People have an irrepressible desire to label eras: the Bronze Age, Stone Age, Space Age, Information Age… These clumsy labels are always inappropriate and inaccurate to some extent, yet somehow they help us grapple with our complex history and evolution.
As I gather my thoughts for an informal talk I’m giving in Denver tomorrow, it occurs to me that we seem to have slipped into a new era in the past few years, mainly since the dot-com meltdown. The Information Age has started evolving into what I call the Connection Age…
Let me back up a bit: At this Movers & Shakers dinner event tomorrow, I’ll be one of five panelists discussing this topic: What’s New! Technologies for Today’s Business Person. The technologies I’ve been asked to cover are podcasts, feeds and wikis. Rather a clunky hodgepodge, but so be it.

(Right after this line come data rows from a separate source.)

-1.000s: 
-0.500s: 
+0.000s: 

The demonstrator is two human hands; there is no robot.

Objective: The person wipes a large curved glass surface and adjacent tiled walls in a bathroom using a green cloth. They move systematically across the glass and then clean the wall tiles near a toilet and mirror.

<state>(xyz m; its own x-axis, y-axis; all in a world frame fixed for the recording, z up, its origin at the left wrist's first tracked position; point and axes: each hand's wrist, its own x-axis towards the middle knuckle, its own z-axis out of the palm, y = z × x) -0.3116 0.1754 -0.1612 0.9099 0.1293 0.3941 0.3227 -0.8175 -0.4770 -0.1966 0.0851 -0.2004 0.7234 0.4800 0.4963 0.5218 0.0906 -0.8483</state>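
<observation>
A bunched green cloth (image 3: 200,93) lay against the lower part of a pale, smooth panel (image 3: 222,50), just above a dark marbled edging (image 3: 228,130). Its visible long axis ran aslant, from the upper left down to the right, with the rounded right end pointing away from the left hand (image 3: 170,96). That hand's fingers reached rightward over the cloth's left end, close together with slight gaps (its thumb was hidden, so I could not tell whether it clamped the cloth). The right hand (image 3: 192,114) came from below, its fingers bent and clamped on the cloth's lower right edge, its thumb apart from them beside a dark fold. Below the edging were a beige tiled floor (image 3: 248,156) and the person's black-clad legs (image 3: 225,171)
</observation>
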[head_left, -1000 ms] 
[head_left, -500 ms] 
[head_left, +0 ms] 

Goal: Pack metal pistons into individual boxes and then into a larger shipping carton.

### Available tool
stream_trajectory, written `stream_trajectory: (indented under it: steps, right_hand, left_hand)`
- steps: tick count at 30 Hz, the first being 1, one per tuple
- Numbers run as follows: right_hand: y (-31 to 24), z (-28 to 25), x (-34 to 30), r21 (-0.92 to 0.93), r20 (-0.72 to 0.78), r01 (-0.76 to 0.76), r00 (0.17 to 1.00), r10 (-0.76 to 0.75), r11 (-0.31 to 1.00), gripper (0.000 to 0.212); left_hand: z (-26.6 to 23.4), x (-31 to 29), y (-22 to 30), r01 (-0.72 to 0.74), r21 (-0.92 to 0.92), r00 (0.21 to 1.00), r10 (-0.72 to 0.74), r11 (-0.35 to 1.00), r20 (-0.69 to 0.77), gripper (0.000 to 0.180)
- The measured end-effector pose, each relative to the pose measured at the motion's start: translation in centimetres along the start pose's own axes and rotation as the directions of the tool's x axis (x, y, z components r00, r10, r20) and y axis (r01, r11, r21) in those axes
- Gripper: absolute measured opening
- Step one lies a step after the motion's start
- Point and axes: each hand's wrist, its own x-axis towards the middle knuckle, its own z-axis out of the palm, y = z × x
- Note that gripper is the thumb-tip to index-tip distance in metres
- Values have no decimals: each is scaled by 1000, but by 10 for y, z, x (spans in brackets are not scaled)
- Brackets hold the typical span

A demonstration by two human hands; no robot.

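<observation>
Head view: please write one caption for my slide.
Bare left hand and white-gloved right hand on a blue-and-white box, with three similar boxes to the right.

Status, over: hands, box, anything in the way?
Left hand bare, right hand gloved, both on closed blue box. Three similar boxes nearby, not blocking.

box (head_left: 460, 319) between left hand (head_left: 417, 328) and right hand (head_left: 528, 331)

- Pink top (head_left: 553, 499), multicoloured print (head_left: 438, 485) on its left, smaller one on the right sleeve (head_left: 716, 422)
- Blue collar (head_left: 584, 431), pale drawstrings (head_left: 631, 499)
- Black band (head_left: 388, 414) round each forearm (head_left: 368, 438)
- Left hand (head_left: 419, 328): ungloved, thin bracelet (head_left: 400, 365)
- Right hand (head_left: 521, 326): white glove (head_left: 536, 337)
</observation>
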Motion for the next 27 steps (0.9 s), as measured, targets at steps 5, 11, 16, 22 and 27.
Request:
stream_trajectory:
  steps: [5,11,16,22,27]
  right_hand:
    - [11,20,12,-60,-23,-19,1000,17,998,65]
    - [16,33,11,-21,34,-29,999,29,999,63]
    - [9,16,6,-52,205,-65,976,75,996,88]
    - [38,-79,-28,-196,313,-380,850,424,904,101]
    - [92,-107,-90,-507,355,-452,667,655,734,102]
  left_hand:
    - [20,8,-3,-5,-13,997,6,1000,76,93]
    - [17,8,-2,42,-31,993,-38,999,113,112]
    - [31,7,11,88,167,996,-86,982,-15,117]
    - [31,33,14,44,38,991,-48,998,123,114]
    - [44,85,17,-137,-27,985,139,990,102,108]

Since I don’t expect to have more than about 10 minutes to make my basic points, I took a little time today to talk this topic over with myself (well, with my digital voice recorder too, but the audio quality sucked so no podcast from that). As I explored these topics, explaining the “so what” of each which I think is far more interesting than the actual technologies it occurred to me that there is a common thread here: connection.
- Wikis are more about relationships between ideas/information than about information itself. They’re about how new ideas spring from combinations of existing ones. They’re about following natural questions and curiousity. The information itself becomes a backdrop. The real action is in the connections: all those links, all those new pages and edits. That’s what makes a wiki alive. That’s how wikis mirror human minds and communities. They represent evolving understanding.

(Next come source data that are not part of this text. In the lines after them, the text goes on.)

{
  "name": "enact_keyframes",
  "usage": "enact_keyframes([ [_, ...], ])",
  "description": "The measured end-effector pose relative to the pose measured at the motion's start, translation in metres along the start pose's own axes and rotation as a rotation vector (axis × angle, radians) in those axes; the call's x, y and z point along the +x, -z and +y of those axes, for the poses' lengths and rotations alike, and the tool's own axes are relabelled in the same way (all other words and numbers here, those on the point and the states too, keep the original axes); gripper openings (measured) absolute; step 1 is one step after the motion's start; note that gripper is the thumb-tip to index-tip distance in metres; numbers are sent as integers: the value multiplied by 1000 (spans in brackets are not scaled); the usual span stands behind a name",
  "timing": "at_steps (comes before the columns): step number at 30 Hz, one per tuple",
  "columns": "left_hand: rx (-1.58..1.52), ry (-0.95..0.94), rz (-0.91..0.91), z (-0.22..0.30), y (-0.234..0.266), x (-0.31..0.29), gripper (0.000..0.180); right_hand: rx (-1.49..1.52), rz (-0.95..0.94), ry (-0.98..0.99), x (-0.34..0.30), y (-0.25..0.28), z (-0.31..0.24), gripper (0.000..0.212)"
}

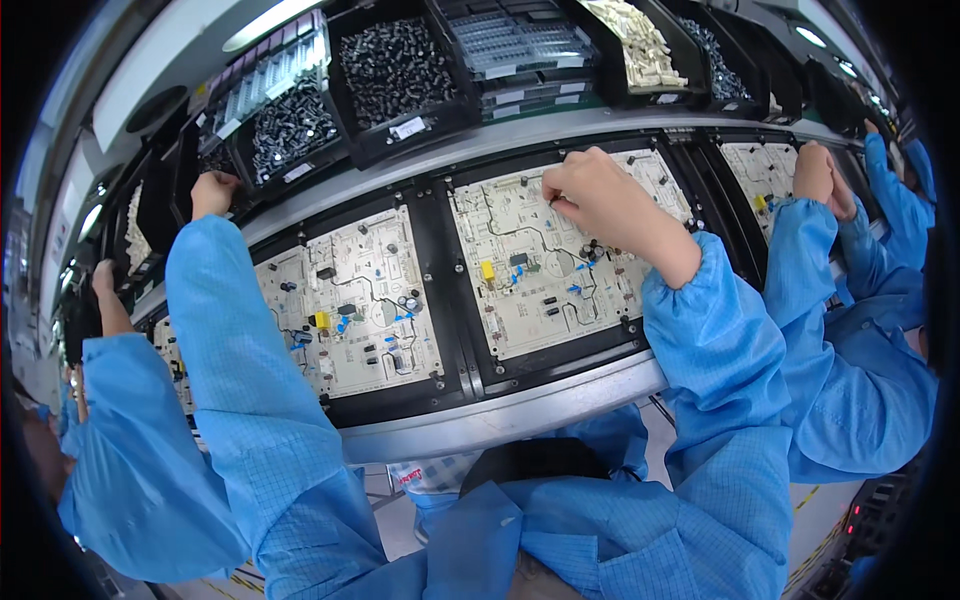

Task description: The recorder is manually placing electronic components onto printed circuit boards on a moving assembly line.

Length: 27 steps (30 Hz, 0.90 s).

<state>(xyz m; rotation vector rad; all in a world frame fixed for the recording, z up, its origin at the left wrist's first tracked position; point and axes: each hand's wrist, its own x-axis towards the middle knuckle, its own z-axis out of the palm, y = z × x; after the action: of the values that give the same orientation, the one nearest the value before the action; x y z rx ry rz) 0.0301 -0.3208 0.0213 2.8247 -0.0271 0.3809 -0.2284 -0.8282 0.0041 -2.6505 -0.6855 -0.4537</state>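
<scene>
My right hand (610, 200) is over the upper part of a pale circuit board (520, 325) in a black frame, with thumb and fingers pinched together. Whatever sits between those fingertips is too small to make out. The board carries a yellow block component (488, 271), blue parts and black cylindrical capacitors. Far to the left, my left hand (213, 193) reaches to the edge of a dark parts bin (215, 157), its fingers curled and partly hidden. A second board (355, 260) of the same kind lies between my two arms.
Along the back stand black bins holding dark small parts (400, 70), trays of parts (520, 40) and cream-coloured pieces (640, 45). A metal rail (500, 411) runs along the front. Co-workers in blue sleeves (140, 440) work close on both sides; another board (765, 180) is at right.
</scene>
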Motion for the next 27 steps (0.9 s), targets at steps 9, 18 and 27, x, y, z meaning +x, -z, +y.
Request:
enact_keyframes([
  [9,120,-139,397,30,8,-11,17,-135,263,-4,35,22,0,9],
  [18,-235,-518,454,180,50,-134,21,-592,290,-181,155,47,143,23],
  [27,-722,-337,-245,216,15,-215,11,-616,117,-399,210,37,135,21],
])
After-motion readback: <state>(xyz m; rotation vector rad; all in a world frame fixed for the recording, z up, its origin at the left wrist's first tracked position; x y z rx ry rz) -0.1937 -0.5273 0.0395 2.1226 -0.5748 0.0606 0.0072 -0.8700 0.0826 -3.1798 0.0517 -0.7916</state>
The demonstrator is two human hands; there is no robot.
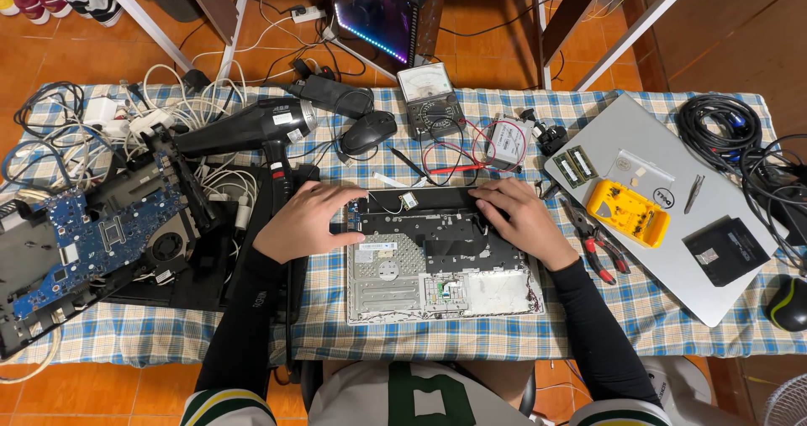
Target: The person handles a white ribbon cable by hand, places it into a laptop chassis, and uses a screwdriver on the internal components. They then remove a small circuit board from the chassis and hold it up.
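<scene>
On the checked cloth, left hand (304, 221) and right hand (519, 218) press flat, fingers spread, gripping nothing, on the laptop chassis (444, 262): likely light, stiff, fragile; hold by edges.

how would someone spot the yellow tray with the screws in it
Start at the closed silver laptop lying at an angle on the right of the checked tablecloth. On its lid, beside two green memory sticks, sits the yellow tray. It is the only bright yellow thing there, with small compartments.
</scene>
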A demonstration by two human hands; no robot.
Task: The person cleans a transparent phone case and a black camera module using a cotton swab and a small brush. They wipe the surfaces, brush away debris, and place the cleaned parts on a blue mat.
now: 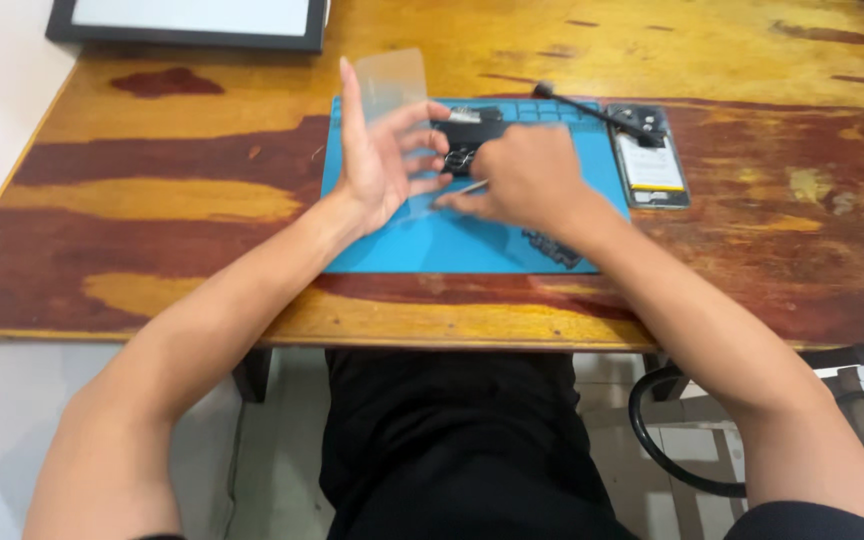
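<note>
Left hand [380,160], fingers spread, props the clear panel [392,90] upright at 12 o'clock on the blue mat [392,250]; right hand [522,180] pinches a thin tool [467,190]—best worked slowly, panel kept steady.

- A flat screen [192,20] with a black frame and a pale, blank face lies at the table's far edge, well beyond the left hand [377,160] and to its left.
- An opened phone [649,160] lies just right of the right hand [527,175]; a white and yellow rectangular label covers its battery.
</note>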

- Feeds are about direct, immediate connections between people who publish online and their audiences as well as with new resources which serve as a kind of collective mind/eyes/ears like Technorati and BlogPulse. They’re about interconnected interests. You’re interested in what I write here, so you subscribe to my blog’s feed. You’re interested in what people are saying today about the American prison in Guantanamo, so you subscribe to a custom feed for keyword search in Technorati, which picks up information from lots of feeds. If you want to make connections with real people in real time online, you need a feed.
- Podcasts are about a more human kind of connection, despite the clumsy, geeky technology involved at this point. They’re about the sound of the human voice, and other kinds of human expression through sound. Music, ambient sound, speech, and more reach us at a visceral level, providing rich information and context. Our whole psychology is attuned to the human voice. Text alone can never reach us at the same level. Plus, podcasts allow people and organizations to extend the reach of their public voice, to participate more fully in the ongoing public conversation.
Paying attention to connections of all kinds is a bit like learning in art class how to be aware of negative space. Connections have their own form, quality, texture, momentum, and meanings. They are living creatures of a sort. That makes them more vital, subjective, and malleable that simple “information.”
As we move forward, tools and ideas that help us make connections will matter more than those which simply manage information. Connections are the foundation of meaning, since we only exist in context. Through all these ages, we’ve always been searching for meaning. All this technology is leading us back to that essence. As distracting as technology can be, if you focus on connections and meanings you’ll probably feel like you’re getting somewhere.
That’s an improvement over information overload, I think.